### [About this task]
Please output the listing exactly as it stands, but omit any images.

### [Raw data]
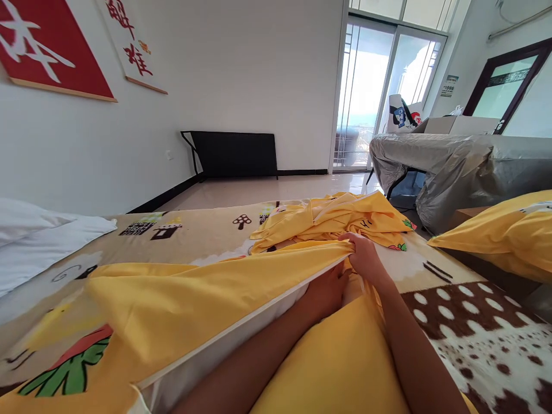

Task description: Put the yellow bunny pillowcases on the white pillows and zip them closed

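Smooth yellow cloth stretches into a long, taut wedge across a plush blanket printed with mushrooms and houses, its beige pile giving way at right to brown with white dots. The cloth is a case, lying across the near part of the blanket, its pale-edged opening slanting toward the person and a red-and-green carrot print spread at its lower left corner. White fabric shows inside the opening; whether lining or filling, one cannot tell. The right hand grips the gathered far end of the case in a closed hold. The left hand reaches into the opening, fingers curled and partly hidden, so its hold cannot be told. Both forearms screen part of the yellow folds.

Just beyond the right hand lies a crumpled yellow cover, printed with carrots. A plump white pillow rests at left, a yellow pillow at right. Behind, a flat black panel leans by the white wall, red and white scrolls hang at left, and a counter under crinkled silvery plastic carries a box and a printed bag.
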The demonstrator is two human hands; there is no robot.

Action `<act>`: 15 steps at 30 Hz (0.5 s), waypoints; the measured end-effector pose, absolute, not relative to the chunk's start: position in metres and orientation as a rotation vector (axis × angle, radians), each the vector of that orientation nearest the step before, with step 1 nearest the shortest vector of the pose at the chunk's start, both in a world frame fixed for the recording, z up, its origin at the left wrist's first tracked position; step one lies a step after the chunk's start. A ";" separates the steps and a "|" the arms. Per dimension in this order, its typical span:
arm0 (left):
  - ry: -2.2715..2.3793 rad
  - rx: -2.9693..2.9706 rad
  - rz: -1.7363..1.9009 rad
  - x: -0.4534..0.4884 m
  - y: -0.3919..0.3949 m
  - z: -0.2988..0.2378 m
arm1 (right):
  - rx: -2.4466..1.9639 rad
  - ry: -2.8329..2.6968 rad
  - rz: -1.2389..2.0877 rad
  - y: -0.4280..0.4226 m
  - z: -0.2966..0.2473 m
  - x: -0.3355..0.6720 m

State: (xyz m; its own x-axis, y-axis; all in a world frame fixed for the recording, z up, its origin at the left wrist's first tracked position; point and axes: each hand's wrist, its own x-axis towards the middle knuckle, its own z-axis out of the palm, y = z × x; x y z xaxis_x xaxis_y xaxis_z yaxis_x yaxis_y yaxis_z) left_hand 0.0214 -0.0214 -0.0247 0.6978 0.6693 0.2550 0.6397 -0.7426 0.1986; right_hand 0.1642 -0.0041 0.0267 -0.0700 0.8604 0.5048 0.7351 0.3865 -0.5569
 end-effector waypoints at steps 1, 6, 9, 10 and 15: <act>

### [Exercise response]
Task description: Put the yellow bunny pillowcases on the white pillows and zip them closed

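Smooth yellow cloth stretches into a long, taut wedge across a plush blanket printed with mushrooms and houses, its beige pile giving way at right to brown with white dots. The cloth is a case, lying across the near part of the blanket, its pale-edged opening slanting toward the person and a red-and-green carrot print spread at its lower left corner. White fabric shows inside the opening; whether lining or filling, one cannot tell. The right hand grips the gathered far end of the case in a closed hold. The left hand reaches into the opening, fingers curled and partly hidden, so its hold cannot be told. Both forearms screen part of the yellow folds.

Just beyond the right hand lies a crumpled yellow cover, printed with carrots. A plump white pillow rests at left, a yellow pillow at right. Behind, a flat black panel leans by the white wall, red and white scrolls hang at left, and a counter under crinkled silvery plastic carries a box and a printed bag.
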The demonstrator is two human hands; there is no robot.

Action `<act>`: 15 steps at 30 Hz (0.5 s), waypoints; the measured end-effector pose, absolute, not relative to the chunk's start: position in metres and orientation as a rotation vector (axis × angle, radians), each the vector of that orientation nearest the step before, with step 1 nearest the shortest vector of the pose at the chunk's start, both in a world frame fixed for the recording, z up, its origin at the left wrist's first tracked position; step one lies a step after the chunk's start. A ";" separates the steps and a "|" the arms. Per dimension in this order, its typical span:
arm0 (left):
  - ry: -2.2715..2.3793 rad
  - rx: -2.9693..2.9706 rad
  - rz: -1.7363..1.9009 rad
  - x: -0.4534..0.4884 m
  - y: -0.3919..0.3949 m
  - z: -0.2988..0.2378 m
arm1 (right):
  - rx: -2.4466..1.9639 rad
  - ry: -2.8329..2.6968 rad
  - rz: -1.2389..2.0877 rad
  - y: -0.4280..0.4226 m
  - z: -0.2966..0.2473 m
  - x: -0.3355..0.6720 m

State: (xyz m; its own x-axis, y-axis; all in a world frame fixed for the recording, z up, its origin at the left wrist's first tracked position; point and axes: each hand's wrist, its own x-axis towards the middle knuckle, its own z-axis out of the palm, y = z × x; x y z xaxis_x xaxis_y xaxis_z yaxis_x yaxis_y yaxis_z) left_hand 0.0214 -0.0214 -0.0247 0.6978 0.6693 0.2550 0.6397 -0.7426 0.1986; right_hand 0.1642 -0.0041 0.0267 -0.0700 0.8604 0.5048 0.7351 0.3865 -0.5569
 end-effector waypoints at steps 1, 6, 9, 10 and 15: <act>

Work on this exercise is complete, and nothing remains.